Stored data entries:
╭──

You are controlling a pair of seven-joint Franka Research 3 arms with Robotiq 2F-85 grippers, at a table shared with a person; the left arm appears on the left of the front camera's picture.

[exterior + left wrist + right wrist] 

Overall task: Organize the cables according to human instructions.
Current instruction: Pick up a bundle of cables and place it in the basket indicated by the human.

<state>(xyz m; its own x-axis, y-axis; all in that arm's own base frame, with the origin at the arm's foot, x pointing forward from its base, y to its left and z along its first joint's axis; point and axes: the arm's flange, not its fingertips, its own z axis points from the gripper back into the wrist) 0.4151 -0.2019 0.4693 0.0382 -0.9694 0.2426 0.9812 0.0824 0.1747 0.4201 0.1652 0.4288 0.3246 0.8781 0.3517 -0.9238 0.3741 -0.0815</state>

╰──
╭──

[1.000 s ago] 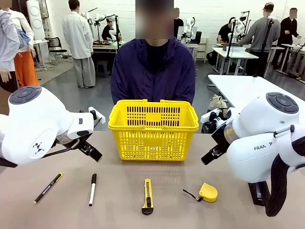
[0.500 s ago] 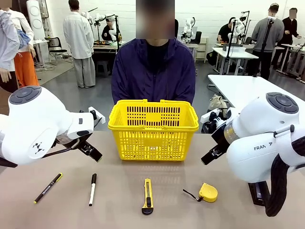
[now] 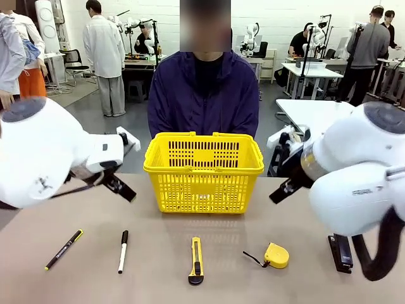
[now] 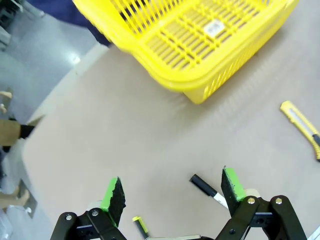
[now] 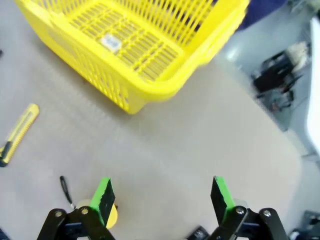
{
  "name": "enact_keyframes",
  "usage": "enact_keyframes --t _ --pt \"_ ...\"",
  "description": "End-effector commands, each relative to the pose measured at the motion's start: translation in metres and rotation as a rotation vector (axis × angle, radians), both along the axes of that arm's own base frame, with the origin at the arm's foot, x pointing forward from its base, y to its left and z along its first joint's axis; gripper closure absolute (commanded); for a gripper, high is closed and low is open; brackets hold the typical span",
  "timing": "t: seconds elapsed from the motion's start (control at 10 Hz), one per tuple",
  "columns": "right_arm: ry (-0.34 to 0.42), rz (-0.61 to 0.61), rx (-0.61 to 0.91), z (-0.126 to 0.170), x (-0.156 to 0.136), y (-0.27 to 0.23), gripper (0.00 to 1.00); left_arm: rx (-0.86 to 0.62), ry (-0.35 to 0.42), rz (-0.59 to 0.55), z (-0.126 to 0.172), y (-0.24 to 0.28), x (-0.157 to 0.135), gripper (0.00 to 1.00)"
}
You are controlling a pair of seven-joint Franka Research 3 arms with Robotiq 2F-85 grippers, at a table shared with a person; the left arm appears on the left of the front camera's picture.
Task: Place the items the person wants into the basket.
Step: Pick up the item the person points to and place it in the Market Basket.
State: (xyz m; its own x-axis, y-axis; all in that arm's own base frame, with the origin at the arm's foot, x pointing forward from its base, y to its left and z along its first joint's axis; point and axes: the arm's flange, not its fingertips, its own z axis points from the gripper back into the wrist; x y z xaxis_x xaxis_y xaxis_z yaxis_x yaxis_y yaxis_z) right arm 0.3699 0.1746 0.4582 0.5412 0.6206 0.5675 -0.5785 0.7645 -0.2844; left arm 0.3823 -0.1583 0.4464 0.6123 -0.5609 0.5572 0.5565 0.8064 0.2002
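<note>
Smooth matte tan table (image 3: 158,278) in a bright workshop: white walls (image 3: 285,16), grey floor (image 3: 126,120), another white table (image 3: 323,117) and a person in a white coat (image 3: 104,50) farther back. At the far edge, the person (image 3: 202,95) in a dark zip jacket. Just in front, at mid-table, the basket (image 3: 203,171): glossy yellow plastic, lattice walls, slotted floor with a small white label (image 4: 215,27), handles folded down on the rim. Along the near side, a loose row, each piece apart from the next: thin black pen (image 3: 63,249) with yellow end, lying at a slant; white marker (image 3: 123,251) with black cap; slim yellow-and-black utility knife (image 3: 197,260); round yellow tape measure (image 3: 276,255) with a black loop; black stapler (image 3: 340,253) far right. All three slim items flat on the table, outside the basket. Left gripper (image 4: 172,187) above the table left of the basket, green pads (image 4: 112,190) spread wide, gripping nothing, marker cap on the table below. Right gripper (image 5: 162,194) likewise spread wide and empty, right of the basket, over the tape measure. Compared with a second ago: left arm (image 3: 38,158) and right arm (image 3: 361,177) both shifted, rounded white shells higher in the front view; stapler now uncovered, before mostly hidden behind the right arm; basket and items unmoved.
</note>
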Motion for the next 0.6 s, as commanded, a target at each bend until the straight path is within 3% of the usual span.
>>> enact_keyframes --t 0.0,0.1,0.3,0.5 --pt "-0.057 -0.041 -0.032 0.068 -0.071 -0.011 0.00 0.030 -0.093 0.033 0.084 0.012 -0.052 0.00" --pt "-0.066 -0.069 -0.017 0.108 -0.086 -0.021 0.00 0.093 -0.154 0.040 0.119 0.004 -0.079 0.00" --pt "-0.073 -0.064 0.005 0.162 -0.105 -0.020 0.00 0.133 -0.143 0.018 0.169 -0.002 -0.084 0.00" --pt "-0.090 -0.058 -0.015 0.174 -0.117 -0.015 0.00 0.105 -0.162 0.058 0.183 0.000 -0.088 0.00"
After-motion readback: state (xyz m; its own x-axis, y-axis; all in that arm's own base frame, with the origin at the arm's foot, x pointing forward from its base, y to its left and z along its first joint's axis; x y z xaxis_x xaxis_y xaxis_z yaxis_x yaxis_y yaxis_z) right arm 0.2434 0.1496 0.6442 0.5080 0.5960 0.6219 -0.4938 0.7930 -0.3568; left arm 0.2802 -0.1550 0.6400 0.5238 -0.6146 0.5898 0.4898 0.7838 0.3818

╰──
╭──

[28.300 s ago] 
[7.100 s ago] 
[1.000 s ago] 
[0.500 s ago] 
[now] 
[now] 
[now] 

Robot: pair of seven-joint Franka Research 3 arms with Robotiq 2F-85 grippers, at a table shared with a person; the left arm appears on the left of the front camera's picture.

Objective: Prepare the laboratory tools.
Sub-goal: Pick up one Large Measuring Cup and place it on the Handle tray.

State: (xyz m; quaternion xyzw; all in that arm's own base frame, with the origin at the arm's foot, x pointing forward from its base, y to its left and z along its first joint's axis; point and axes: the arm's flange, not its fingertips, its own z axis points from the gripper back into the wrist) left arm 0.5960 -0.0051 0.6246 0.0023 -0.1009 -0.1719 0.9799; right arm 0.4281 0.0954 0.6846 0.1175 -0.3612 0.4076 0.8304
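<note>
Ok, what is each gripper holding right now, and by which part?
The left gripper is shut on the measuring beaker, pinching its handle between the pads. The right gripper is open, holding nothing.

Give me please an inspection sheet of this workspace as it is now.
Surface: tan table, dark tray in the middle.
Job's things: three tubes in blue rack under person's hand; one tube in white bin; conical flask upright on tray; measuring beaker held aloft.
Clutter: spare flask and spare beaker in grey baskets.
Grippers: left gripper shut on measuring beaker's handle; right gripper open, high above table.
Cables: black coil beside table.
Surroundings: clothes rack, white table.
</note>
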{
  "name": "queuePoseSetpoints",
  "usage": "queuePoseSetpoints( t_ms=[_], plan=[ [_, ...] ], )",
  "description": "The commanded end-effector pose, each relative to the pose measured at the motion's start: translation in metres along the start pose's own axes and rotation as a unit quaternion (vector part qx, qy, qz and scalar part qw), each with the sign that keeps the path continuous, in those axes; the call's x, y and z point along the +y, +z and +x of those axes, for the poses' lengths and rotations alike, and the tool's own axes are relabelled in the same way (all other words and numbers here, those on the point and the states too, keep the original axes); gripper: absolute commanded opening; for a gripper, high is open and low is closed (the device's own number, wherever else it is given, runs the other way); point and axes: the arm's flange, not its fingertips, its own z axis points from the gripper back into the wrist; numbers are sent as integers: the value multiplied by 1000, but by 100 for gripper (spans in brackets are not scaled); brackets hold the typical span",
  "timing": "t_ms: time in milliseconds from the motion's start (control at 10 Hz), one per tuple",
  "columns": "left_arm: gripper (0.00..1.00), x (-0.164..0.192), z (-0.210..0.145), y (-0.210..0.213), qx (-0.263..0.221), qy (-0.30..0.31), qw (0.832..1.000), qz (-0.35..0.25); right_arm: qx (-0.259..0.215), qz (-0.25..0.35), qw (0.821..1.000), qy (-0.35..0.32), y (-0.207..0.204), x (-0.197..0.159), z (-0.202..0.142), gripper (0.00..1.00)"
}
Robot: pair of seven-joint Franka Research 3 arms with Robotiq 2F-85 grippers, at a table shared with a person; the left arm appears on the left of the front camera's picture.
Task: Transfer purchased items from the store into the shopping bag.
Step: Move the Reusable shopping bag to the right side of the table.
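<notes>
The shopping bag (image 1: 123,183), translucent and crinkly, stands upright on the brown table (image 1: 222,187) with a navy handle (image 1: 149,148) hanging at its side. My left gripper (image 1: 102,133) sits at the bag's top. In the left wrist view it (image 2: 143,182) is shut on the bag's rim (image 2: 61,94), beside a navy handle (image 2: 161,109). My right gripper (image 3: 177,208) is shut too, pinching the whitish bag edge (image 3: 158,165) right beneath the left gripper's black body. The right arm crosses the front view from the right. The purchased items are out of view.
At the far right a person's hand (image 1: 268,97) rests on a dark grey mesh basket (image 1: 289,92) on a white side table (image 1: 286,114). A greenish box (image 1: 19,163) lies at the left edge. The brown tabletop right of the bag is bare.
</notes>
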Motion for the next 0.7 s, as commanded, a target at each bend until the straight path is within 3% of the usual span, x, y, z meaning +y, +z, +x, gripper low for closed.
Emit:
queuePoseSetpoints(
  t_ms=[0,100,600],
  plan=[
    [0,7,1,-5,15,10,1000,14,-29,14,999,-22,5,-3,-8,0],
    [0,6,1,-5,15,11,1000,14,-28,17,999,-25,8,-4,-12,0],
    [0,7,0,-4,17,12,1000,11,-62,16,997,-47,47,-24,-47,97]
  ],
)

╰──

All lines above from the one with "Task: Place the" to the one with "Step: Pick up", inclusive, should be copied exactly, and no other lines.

Task: Place the items the person wants into the basket.
Step: Pick up the item the person points to and place it in the Market Basket.

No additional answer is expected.